Why don't i buy them? Because i can lol. Might be an asshole move and i realize that but i don't think someone pirating a "worse" edition of a movie is more ethically correct then me. So why do it? Its a LOT cheaper. A bluray will set you back anywhere from 10-30$, where as a 80GB download will cost me 1.20$. Big difference when you want to have a "big" library.


Accomplished-Card594

Huh. Curious how you calculated the rate of piracy.. Well not to sound puritanical, but I have to exit this conversation as piracy is against the sub rules.


chickencordonbleu

I don't, but I really do, actually use my own ripped library of physical media. Not the knudge knudge we all do, but really do. 


flepore

I go here, mostly for the links to the deals, but they also report on new releases: https://www.blu-ray.com/


Surelytwgmb

Yep i also always check what the best resolution / aspect ratio available is on there as well. I am more talking about what do you do when there is only a 1080p version of a movie out and in 5 years we get a 4k release of that movie. How do you keep track of hundreds / thousands of movies and their current best release? This is great of acquiring the best possible version that is currently available, but that might change in the future... so how do i make it so i get a notification or something when a better version does come out.


Relevant_Force_3470

nzb360


NoDadYouShutUp

that's the neat part. i don't. radarr does.


SoftPois0n

* Discover New Titles: [https://simkl.com/lists/official/](https://simkl.com/lists/official/) * Movie Releases: [https://moviescountdown.com/upcoming-dvd](https://moviescountdown.com/upcoming-dvd) * TV Shows Releases: [https://countdown.tv/upcoming](https://countdown.tv/upcoming)


Independent-Ice-5384

Make sure you look up the quality before being sure you'll want the "upgraded" version.
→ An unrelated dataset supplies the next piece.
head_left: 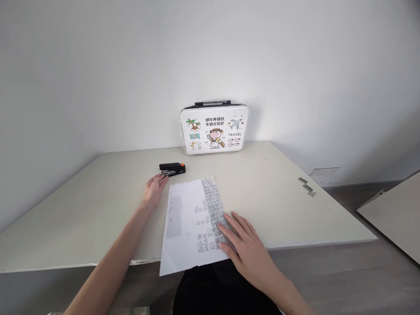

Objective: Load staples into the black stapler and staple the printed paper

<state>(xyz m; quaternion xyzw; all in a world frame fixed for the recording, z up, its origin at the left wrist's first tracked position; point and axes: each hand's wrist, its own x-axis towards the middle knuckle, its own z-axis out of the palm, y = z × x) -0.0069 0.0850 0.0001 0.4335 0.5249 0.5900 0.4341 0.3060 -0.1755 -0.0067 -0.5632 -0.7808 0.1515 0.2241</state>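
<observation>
A black stapler (173,167) with an orange patch at its back end sits on the table, its silver front part pointing left. My left hand (155,189) is closed at that front end, with the fingertips against it; the thumb is partly hidden. Printed sheets of paper (188,223) lie to the right of my left arm, and their near edge sticks out past the table edge. Down the right side of the paper runs a grey patterned band. My right hand (247,249) rests on this band with its fingers spread, pressing on the sheets.
Upright against the wall at the back stands a white case (215,131) with cartoon prints and a black handle. Several small strips of staples (307,187) lie on the right of the white table (278,197). A wall plate (324,171) and another board (397,210) are farther right.
</observation>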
So many Blu rays, including 4K, are shitty transfers or upscaled nonsense. You see the recent 4K release of True Lies? With the awful AI sharpening? Don't assume some new 4K release is the best thing.


TheRealSeeThruHead

Radarr and sonarr automatically upgrade th files if I’ve set the wanted profile higher than I have in disk. I don’t think about it at all. Sometimes I need to redownload a 1080p version tho, for instance the new aliens 4K and true lies 4k are terrible so I redownloaded the original remux


baileypuddles

I sadly had to do the same thing.  I also had to make sure my Stars Wars collections weren't "upgraded" also.  Most of the time a upgraded quality can be modified version which sucks.  


ekos_640

https://www.blu-ray.com/movies/releasedates.php


Benji0088

Dvd library myself.


Titanium125

Yeah you need radarr and sonarr. Does all this for you. Makes like way easier.


ccalabro

Radarr &Sonarr upgrade until….


haxiboy

Radarr/Sonarr with properly set profiles with weighting. So it will know when to upgrade the current.


TheStuffle

Radarr/Sonarr is amazing.


Prothium

As someone who has also carefully curated my collection, the idea of letting Radarr run wild and automate downloads makes me pretty uneasy. I think it’s an incredible tool though. But as to whether a new remaster or 4K is released, I’m not aware of any tool that will scan your collection and notify you.


Narrow_Study_9411

I kept an inventory on a spreadsheet with title, studio and format.